What had the biggest impact, I think, on my view of foreign policy, was going somewhere foreign. I had a Latin teacher named Mrs. Sleeper who was about 180 years old and could teach Latin to a horse. Her class was full of shouting and laughing, signals from her like kicking the trashcan if we forgot the accusative case, and warnings that "tempus is fugitting!" She took a group of us to Italy for some weeks junior year. We each stayed with an Italian student and their family and attended Italian high school. Living briefly in another place and another language, and looking back on your own place from the outside ought to be part of every education. Nothing is more valuable, I think. Student exchange programs merit all the support we can find them.

My wife and I have two sons, one almost 12, one almost 4. The little one has invented an imaginary machine that he calls a nexter. You pick it up, push some buttons, and it tells you what you should do next. It's seriously helpful throughout the day. Perhaps I should have had a nexter to use when I graduated from high school. I really had no idea what to do next. So, I went back to Italy for a full school year as an exchange student through the Rotary Club. Again, the experience was invaluable. I made Italian friends I still have, and I've been back a number of times. I also made friends with an American stationed there in the military at a base whose expansion I've been back to protest years later. I'd skip school, and he'd skip whatever soldiers do in a peaceful Renaissance city, and we'd go skiing in the Alps. One Italian friend, whom I've not seen since, was at that time studying architecture in Venice, and I'd tag along for that too. When I got back to the U.S. I applied to and began attending architecture school.

By that time (1988) most of my friends were off at second-rate colleges studying the effects of high-consumption of alcohol. Some had already bailed out on college. Some who'd gotten great grades through high school were seriously studying. One was hoping to get into the military. None had been attracted by the peace movement's billion-dollar recruitment campaign which didn't exist.

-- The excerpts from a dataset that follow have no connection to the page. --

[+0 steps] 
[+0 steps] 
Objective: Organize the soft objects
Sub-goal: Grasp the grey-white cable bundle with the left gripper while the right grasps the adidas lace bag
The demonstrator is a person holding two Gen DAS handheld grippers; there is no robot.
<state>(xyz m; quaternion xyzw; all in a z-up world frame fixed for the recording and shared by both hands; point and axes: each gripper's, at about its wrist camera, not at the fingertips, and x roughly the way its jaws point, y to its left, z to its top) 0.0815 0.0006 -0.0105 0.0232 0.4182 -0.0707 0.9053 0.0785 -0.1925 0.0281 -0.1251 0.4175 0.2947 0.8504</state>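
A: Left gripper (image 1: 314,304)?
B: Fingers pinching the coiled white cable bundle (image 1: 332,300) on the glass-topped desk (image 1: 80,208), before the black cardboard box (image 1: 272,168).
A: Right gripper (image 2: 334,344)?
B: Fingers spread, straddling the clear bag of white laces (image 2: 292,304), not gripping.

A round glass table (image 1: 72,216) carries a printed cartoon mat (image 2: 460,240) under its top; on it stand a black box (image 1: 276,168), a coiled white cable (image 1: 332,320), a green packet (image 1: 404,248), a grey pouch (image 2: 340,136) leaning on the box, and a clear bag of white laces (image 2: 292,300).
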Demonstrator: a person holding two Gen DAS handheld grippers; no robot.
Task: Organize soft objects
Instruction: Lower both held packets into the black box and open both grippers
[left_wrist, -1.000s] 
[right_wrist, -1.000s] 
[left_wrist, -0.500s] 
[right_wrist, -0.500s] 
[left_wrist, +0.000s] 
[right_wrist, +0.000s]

I did a year of architecture school in Charlotte, North Carolina, and a year-and-a-half I think at Pratt Institute in Brooklyn, New York. The former was by far the better school. The latter was in by far the more interesting location. But my interest went to reading, as it never had before. I read literature, philosophy, poetry, history. I neglected engineering in favor of ethics, which was unlikely to make any buildings stand up for long. I dropped out, moved to Manhattan, and taught myself what I took to be a liberal arts education sans tuition, supported by my parents. The First Gulf War happened at this time, and I joined in protests outside the United Nations without giving the matter much thought. That just seemed the decent, civilized thing to do. I had no notion of what one might do beyond that. After a while I moved to Alexandria, Virginia. And when I'd run out of ideas, I did again what I'd done before: I went to Italy.

First I went back to New York City and took a month-long course on teaching English as a second language to adults. I got a certificate in that from Cambridge University, which I've never been to in my life. It was a very enjoyable month spent with would-be teachers and English students from around the world. Before long I was in Rome knocking on the doors of English language schools. This was before the EU. To get a job, I didn't have to be able to do anything a European couldn't do. I didn't have to have a visa to legally be there, not with white skin and a pre-war-on-terra U.S. passport. I just had to do an interview without seeming too shy or nervous. That took me a few tries.

Eventually, I found that I could share an apartment with roommates, work half-time or less, and devote myself to reading in and writing in English and Italian. What eventually sent me back home, back to Reston, was not, I think, a need to get onto something serious so much as a need to not be a foreigner. Much as I loved and still love Europe, much as I loved and love Italians, as long a list as I could make of things I believe are done better there than here, as much progress as I made toward speaking without an accent, and as huge an advantage as I had over my friends from Ethiopia and Eritrea who were randomly harassed by police, I was forever at a disadvantage in Italy.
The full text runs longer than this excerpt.